It Me

The trouble with memes

Marta Figlerowicz
Photo of a tweet using the "It me" meme formulation
Rachel Syme, Twitter, Oct. 5, 2015.

It me” appeared on Twitter in 2014, apparently coined by a user named Andrea Kats in a twist on James Franco’s texts with an underage fan. It rapidly became a popular way of signaling agreement and identification with other people’s tweets, photos, or found images. Today the phrase is part of our cultural vocabulary, firmly ensconced in urban dictionaries and casual diction. When used with an image or photo online, it quickly conveys a rapprochement that might otherwise need to be explained at length, but here achieves a telegraphic, kinetic clarity.

In these two words, “It me” also signals a rhetorical principle of meme culture so endemic and so intuitively understood that it is hardly necessary to spell out. Both the lack of a verb and the two pronouns are key. There is no verb because everything is stilled or looped. Most memes, especially visual ones, work through immediate, self-­objectifying identification—a nearly childlike, exuberant finger-­pointing.

“A unit of cultural transmission, or a unit of imitation,” is how Richard Dawkins defined the term meme on his first use of it in The Selfish Gene (1976). Dawkins coined the term, an obvious portmanteau of gene and mimesis, to draw a parallel between the supposed “selfishness” of our genomes and of our cultures: while we might think of “selfishness” as an individual trait, he argued, both genetic tendencies and cultural trends gain their fullest expression on the level of large populations rather than individuals.

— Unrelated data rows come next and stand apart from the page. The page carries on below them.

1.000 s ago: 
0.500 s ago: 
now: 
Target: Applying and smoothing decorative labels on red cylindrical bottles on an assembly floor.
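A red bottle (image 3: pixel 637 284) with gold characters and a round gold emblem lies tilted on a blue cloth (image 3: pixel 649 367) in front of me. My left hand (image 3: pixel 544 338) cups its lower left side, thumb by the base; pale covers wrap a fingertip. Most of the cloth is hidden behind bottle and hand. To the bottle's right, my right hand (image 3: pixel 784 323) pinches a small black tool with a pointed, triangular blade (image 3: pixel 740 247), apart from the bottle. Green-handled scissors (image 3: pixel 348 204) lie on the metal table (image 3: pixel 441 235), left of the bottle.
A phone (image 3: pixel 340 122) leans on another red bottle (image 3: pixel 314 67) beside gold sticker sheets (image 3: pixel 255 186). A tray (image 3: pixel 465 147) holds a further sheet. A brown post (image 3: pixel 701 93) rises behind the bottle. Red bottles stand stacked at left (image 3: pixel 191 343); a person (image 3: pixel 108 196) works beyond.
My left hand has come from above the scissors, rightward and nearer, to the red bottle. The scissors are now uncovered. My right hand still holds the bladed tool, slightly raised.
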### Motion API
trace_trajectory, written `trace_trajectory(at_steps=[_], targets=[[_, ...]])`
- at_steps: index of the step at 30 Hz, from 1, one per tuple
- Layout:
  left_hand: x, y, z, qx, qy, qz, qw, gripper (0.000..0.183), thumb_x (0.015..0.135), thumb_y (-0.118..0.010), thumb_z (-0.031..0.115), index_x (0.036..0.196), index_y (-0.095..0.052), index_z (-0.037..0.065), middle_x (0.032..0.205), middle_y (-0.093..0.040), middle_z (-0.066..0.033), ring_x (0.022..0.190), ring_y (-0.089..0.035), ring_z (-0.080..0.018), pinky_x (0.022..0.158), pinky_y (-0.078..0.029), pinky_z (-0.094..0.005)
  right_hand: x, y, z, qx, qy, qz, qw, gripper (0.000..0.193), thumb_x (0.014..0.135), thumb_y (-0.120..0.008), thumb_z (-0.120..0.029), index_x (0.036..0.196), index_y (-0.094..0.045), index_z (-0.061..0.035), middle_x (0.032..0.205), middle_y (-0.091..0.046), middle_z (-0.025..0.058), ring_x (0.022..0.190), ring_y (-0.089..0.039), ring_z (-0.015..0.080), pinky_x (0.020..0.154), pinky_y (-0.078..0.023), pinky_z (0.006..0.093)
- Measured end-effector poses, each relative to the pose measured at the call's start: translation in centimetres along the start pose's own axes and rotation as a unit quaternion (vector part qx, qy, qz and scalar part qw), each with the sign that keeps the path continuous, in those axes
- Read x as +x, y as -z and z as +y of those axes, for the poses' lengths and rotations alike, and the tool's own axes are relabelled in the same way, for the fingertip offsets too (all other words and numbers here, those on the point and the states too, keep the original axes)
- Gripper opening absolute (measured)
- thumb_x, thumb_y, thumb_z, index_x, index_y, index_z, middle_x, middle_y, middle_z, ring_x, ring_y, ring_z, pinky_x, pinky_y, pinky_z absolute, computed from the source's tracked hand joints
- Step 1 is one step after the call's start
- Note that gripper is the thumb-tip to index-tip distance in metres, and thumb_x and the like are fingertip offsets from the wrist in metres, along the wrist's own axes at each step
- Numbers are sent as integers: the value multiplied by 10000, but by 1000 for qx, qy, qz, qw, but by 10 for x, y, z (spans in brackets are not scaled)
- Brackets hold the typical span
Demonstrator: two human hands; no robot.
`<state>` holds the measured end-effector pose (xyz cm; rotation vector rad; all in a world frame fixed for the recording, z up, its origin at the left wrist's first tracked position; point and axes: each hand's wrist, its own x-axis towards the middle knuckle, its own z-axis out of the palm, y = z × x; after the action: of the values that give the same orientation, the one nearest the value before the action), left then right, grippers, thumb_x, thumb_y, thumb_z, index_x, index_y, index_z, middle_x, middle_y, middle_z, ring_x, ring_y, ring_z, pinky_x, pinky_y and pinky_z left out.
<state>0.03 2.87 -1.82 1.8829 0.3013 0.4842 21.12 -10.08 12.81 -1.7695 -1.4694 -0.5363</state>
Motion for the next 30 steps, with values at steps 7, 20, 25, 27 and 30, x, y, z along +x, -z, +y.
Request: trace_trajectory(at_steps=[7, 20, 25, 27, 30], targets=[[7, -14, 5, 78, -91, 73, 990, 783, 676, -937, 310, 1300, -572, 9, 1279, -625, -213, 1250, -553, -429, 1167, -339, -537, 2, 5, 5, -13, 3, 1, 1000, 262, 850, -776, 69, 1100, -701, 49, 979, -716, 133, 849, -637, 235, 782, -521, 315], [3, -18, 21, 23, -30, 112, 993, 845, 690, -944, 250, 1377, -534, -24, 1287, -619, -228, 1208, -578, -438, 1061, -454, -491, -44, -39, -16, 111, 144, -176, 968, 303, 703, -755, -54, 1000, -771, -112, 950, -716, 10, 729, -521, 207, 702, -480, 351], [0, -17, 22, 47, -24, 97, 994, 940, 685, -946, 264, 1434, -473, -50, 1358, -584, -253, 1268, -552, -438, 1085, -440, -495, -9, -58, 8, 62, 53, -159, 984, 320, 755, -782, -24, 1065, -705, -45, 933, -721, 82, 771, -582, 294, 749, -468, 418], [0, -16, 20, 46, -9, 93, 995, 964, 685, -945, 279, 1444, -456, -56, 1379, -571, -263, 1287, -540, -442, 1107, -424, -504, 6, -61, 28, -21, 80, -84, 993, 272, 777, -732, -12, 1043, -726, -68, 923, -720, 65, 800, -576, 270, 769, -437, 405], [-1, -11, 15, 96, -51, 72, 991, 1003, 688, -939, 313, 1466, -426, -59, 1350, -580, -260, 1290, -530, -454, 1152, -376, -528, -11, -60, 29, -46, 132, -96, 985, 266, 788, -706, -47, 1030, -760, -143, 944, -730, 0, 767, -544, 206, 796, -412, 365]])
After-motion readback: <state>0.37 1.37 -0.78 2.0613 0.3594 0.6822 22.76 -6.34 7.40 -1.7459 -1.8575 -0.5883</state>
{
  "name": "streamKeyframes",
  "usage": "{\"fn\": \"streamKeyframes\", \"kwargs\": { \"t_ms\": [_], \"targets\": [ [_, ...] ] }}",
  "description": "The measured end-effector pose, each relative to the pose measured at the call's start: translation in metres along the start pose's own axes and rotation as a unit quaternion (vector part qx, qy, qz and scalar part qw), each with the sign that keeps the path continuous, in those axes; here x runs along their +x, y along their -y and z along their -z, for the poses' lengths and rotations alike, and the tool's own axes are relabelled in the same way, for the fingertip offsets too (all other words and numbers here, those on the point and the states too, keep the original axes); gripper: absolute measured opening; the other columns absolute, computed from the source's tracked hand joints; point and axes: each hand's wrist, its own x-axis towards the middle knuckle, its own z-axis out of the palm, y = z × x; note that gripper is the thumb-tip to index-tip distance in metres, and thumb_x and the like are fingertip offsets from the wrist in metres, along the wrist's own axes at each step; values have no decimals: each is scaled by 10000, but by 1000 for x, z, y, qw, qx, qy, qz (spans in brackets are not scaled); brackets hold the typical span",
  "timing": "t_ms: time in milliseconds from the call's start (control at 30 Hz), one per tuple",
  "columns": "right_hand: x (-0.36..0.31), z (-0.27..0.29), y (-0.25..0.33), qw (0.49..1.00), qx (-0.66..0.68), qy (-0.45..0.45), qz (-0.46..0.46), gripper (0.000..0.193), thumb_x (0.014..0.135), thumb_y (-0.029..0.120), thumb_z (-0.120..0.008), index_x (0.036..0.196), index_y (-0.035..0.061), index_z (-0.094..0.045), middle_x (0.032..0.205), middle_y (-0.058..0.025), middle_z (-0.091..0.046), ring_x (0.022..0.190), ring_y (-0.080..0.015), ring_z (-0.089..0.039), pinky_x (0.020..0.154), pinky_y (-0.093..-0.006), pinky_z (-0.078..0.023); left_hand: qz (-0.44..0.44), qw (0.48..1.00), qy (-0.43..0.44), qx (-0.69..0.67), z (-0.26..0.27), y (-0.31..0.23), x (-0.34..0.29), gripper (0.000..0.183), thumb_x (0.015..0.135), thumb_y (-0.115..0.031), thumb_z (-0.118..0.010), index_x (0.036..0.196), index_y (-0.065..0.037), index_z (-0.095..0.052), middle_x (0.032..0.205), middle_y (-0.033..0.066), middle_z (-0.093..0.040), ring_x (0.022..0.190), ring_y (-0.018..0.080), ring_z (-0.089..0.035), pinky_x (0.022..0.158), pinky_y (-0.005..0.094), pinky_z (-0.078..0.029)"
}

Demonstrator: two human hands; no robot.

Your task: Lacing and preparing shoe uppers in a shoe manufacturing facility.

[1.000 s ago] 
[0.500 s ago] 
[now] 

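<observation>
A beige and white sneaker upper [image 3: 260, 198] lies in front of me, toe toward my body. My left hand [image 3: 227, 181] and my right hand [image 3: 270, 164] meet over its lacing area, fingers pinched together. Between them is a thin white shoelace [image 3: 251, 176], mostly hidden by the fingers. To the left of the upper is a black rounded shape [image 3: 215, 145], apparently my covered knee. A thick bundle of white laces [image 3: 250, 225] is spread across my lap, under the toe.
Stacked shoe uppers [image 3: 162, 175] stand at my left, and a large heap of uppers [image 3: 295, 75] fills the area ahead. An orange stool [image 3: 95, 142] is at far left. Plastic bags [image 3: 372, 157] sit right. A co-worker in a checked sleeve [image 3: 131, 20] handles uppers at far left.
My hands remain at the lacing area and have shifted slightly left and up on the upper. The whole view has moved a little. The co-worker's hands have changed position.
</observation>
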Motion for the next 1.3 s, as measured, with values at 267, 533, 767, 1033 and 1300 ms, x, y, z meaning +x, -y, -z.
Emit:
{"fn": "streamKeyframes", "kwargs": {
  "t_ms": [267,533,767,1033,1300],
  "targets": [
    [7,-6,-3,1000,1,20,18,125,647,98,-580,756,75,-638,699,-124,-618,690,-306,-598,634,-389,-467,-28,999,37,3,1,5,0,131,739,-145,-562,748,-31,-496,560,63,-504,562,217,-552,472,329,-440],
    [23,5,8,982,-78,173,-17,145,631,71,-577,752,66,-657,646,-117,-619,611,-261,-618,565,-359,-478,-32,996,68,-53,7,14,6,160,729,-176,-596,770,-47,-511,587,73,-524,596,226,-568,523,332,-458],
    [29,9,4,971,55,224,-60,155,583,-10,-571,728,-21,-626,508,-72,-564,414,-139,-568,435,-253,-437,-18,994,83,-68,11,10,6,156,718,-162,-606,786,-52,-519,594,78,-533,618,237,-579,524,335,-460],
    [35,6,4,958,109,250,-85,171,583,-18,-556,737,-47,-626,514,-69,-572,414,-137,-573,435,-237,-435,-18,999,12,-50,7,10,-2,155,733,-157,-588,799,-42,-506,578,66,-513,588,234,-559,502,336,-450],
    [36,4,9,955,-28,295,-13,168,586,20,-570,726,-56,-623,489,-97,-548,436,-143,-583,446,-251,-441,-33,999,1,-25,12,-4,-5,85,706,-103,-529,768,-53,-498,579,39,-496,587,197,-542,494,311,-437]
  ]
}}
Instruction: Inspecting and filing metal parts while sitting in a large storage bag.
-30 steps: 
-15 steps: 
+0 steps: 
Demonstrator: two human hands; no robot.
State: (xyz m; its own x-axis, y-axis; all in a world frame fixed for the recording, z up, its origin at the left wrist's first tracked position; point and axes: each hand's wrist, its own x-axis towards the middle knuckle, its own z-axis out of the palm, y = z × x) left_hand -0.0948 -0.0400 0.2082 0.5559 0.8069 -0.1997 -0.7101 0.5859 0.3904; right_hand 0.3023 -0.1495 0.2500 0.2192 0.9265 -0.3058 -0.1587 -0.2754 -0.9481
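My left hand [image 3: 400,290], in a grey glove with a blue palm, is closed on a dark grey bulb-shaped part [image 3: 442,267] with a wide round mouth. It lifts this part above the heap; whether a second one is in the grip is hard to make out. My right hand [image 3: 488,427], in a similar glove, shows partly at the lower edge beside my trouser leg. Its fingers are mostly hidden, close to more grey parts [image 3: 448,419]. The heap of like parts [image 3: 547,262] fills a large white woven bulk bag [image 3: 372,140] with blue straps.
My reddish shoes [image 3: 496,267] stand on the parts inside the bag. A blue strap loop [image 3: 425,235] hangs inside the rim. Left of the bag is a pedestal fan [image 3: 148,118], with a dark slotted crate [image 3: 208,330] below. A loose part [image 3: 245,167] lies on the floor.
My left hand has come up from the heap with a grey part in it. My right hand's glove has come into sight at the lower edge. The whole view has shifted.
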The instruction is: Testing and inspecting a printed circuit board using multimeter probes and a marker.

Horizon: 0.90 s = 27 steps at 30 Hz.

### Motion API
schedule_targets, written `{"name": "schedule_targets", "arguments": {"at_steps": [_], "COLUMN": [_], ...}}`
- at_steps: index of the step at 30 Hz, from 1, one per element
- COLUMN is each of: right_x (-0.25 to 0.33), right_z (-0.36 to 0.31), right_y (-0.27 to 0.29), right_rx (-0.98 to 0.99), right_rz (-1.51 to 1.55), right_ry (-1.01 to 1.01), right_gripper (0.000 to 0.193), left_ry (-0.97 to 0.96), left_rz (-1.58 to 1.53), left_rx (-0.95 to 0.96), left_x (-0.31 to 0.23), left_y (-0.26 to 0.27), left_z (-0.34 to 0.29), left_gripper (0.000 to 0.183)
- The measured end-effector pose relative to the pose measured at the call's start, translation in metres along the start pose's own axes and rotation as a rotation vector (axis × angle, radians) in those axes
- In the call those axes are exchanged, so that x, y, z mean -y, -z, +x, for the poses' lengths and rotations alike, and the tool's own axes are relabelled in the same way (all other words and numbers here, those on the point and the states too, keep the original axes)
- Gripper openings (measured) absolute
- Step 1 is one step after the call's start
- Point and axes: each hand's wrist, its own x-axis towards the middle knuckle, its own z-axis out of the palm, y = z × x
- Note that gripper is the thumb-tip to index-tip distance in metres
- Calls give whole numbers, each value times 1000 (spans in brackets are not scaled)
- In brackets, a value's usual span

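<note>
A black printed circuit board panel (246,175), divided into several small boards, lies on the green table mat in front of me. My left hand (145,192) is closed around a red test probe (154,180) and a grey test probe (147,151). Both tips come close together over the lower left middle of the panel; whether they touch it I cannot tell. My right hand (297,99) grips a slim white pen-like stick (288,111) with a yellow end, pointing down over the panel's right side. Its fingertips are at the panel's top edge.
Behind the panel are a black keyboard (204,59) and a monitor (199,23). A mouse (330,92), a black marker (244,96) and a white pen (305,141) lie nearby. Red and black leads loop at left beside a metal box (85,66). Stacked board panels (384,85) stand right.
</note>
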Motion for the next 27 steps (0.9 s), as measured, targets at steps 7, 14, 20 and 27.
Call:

And so any particular self serves merely as a temporary means by which a gene, or a meme, perfects itself and prolongs its survival.

Dawkins conceived this term broadly, as one that encompassed everything from miniskirts to images of saints and angels in Gothic churches. Though he could not have foreseen lolcats, it is to them and not to his chosen examples that “meme” owes its cultural survival and philosophical proof of concept. Like individual random mutations in evolutionary theory, any image or quip that becomes an internet meme begins as some particular user’s act of self-­expression. But if it is successful it evolves into a piece of cultural syntax, cycling through many people’s perspectives and becoming divorced from its original context. Soon that original context—or any other single iteration of the meme—matters little to its current or its fullest meaning. At its most interesting, a meme is a cloud of variants and reuses, coming alive in each reenactment but meaningful only when one thinks of the abstraction at its center. When we use a meme, we self-­identify with something that is both personified and rendered as other than a person, something at once more specific and more generalizable than a particular self. As people reconstitute themselves in memes, they often capture the id in motion: “It me” becomes “Id me.” This act of identification might paradoxically make us believe, for a moment, that we, too, under the right circumstances, could make our bodies give rise to an abstraction.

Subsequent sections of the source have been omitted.